= Your assignment =
Count the lines in the listing below that contain the word "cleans" and report that number alone.

********

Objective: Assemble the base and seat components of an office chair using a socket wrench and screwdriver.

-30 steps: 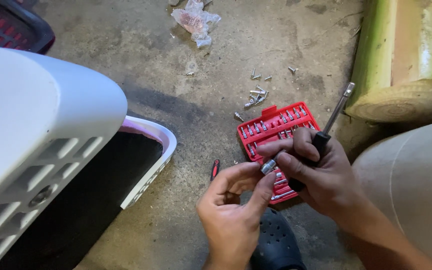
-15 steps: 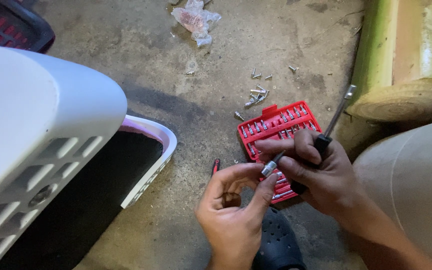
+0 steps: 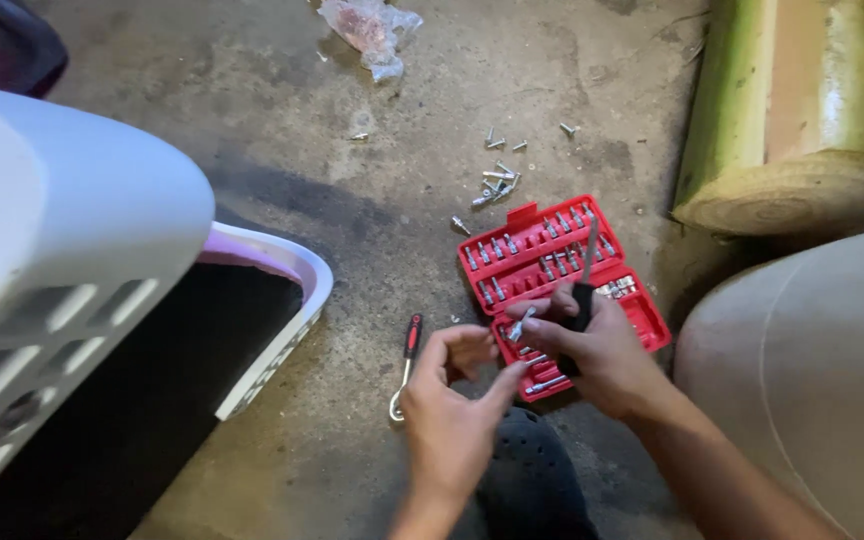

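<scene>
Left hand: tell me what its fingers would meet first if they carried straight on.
Probably the small silver bit pinched in the right hand, just beyond the left hand fingers; behind lies the red bit case. Depth is uncertain.

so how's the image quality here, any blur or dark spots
Head view: dim, warm, uneven light; the concrete floor is lit in the middle, while the black area under the white plastic housing falls into deep shadow. The screwdriver shaft and both hands, left and right, look slightly soft.
</scene>
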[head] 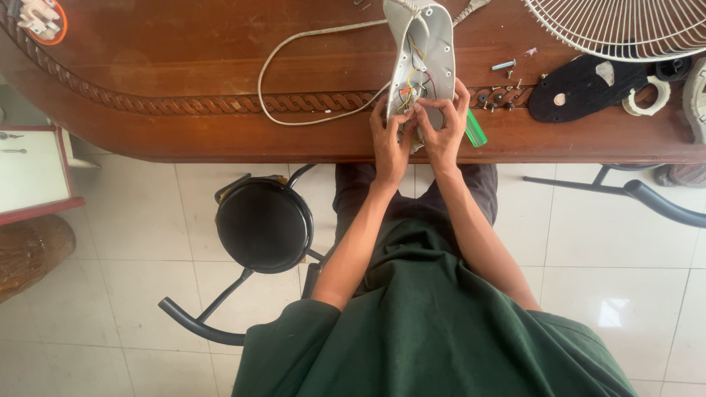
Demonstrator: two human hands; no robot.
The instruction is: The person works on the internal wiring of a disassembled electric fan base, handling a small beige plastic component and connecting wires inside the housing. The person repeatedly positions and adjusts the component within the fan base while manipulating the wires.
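Note:
A grey plastic fan housing point(430, 44) stands tilted on the brown wooden table point(184, 59), its open side facing me with coloured wires point(413, 88) inside. My left hand point(390, 143) and my right hand point(445, 129) meet at its lower end, fingertips pinching the wires. A white power cord point(294, 117) loops from the housing across the table. A green-handled tool point(476, 131) lies under my right hand.
Loose screws point(504, 92) and a bolt point(504, 65) lie right of the housing, beside a black plate point(577, 88), a white ring point(647, 99) and a white fan grille point(625, 26). A black round stool point(263, 224) stands below the table on white tiles.

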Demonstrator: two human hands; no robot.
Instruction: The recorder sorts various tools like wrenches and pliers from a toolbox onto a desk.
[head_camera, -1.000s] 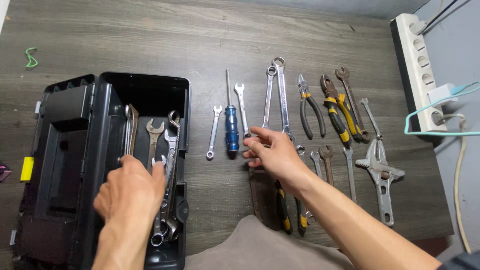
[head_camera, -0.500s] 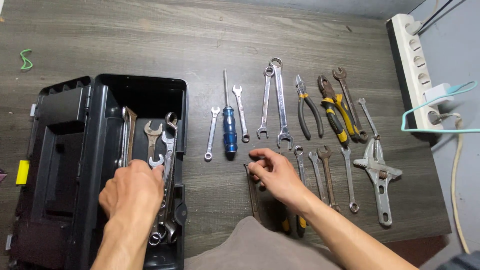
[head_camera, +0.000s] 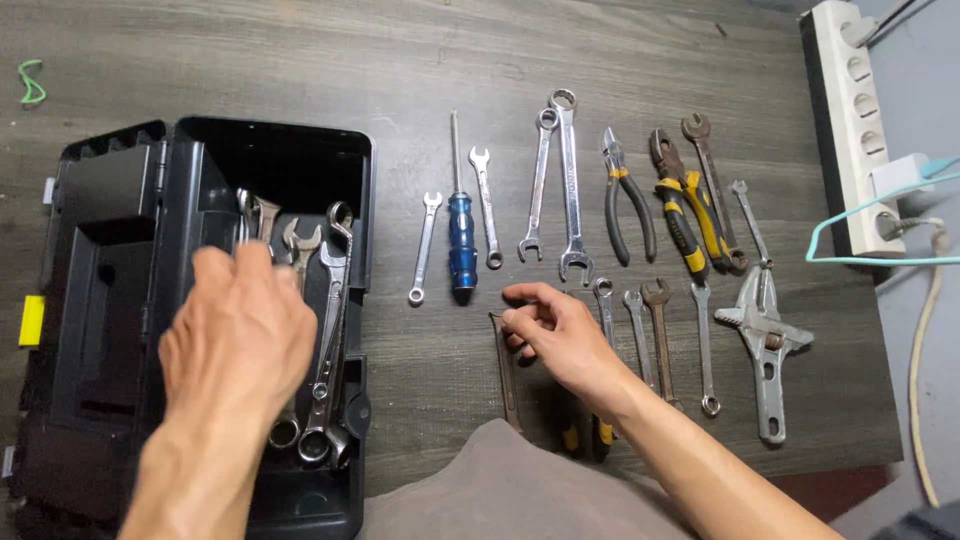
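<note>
My left hand (head_camera: 235, 330) hovers over the open black toolbox (head_camera: 365, 200), fingers spread and reaching onto the several steel wrenches (head_camera: 335, 280) lying inside it. My right hand (head_camera: 555, 330) rests on the dark wooden table, its fingers curled on the upper end of a dark flat wrench (head_camera: 508, 385) that lies on the tabletop. Yellow-and-black tool handles (head_camera: 570, 438) stick out from under my right wrist.
Tools lie in rows on the table: small wrenches, a blue-handled screwdriver (head_camera: 460, 250), black pliers (head_camera: 625, 210), yellow-handled pliers (head_camera: 685, 225), a large adjustable wrench (head_camera: 765, 350). A white power strip (head_camera: 850, 120) lies at the right edge, a green band (head_camera: 30, 82) far left.
My left hand has moved up the box and spread its fingers over the wrenches. My right hand pulled back from the upper row to the dark wrench.
</note>
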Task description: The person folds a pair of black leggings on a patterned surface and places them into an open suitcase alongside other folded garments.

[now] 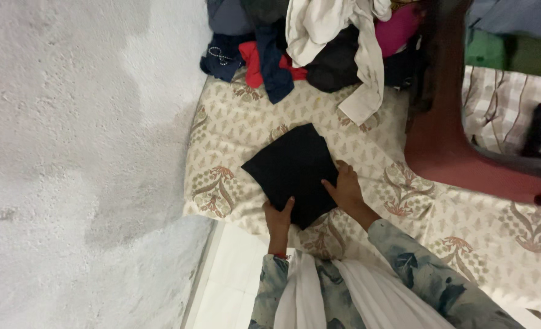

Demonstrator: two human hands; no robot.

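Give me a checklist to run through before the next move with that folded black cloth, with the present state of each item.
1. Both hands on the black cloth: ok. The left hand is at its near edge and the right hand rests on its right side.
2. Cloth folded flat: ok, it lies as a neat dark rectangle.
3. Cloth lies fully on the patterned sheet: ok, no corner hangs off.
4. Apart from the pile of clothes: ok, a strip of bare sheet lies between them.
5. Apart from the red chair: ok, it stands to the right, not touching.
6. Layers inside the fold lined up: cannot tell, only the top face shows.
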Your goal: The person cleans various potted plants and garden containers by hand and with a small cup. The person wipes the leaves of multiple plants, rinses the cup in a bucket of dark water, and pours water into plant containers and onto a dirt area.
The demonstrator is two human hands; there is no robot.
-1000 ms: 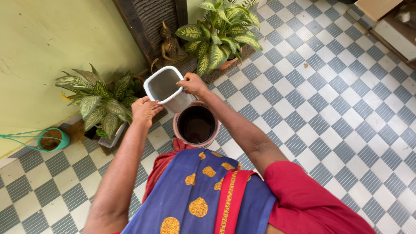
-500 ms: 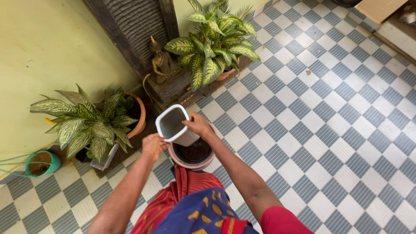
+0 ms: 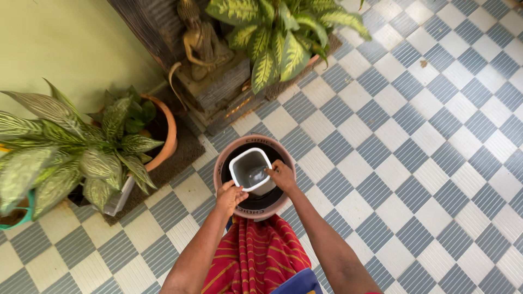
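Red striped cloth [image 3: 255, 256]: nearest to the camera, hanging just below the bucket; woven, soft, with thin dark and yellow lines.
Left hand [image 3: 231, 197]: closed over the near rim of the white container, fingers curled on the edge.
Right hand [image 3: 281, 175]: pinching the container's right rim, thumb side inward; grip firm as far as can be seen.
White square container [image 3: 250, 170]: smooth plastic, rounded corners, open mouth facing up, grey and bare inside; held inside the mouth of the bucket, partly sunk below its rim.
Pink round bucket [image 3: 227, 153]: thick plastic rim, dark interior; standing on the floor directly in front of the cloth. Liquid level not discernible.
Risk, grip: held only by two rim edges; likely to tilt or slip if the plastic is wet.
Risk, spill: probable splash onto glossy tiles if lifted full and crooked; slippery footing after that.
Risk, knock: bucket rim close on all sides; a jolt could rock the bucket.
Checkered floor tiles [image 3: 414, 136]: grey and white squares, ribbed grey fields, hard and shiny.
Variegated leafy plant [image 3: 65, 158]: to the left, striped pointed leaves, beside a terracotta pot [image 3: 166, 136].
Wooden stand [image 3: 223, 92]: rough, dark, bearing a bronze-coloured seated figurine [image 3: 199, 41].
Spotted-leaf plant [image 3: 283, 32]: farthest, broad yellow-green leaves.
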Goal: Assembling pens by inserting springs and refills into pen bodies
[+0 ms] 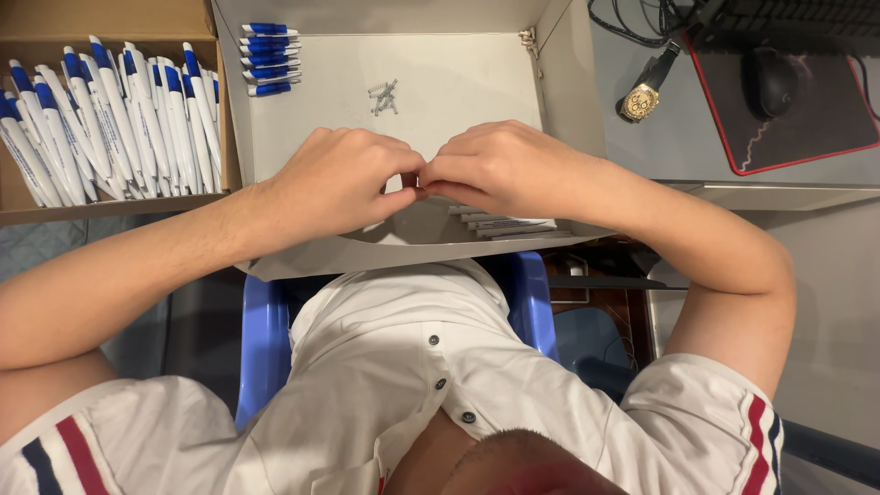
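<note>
My left hand (344, 179) and my right hand (500, 167) meet fingertip to fingertip over a shallow grey cardboard tray (312, 119). The fingers are pinched together on something small that they hide, so I cannot tell what it is. A little heap of small metal springs (383, 97) lies on the tray floor beyond the hands. A row of blue pen parts (269, 60) sits in the tray's far left corner. A few white pen barrels (509, 223) lie just under my right wrist.
A brown cardboard box (27, 32) at the left holds several white and blue pens (110, 119). At the right are a gold wristwatch (641, 101), a black mouse (772, 81) on a red-edged mouse pad (825, 119), and a keyboard (797, 14). Below is a blue chair (261, 339).
</note>
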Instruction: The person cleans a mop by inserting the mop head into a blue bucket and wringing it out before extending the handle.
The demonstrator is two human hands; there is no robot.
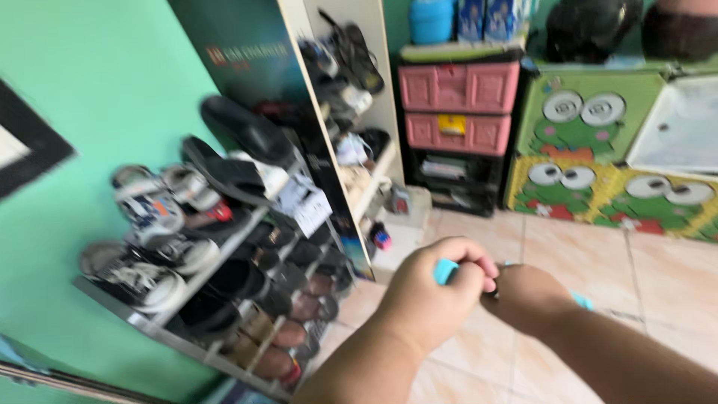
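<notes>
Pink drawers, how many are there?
2. The top pink drawer sits under the blue things on the shelf; the second pink drawer is right below it. Under those the unit looks dark, so more may be hidden there.

There is a single view, from a camera worn on the person's head, tilted downward and rolled so that the metal shoe rack (224,299) and the green wall behind it lean across the left half of the picture. It sits close above the person's own left hand (430,295) and right hand (527,295), which meet low in the frame just right of the shoe rack. It faces forward over the tiled floor (658,277) towards the pink drawer unit (458,107) and the frog-patterned cabinet (598,150), both well beyond the shoe rack and to its right, and the whole picture is motion-blurred.
</notes>
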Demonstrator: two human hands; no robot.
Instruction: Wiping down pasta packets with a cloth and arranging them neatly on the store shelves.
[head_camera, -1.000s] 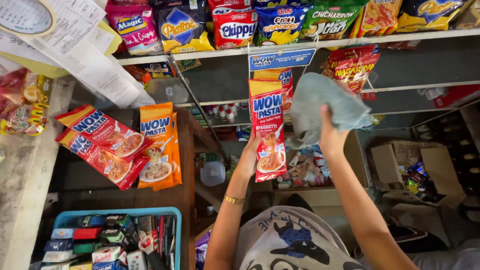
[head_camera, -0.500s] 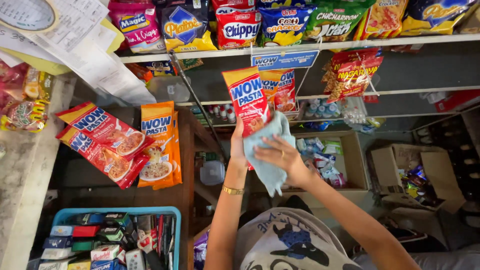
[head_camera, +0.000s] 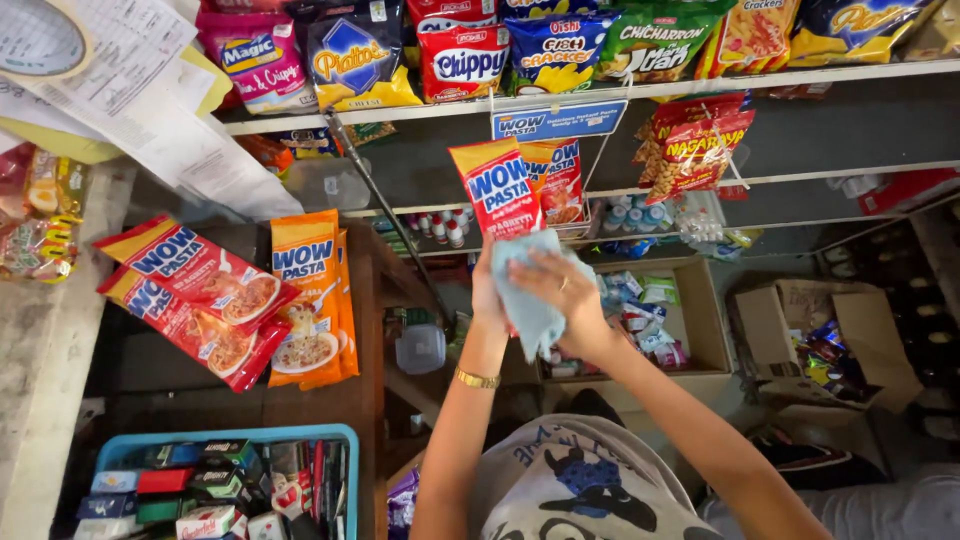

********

= Result of the exercise =
2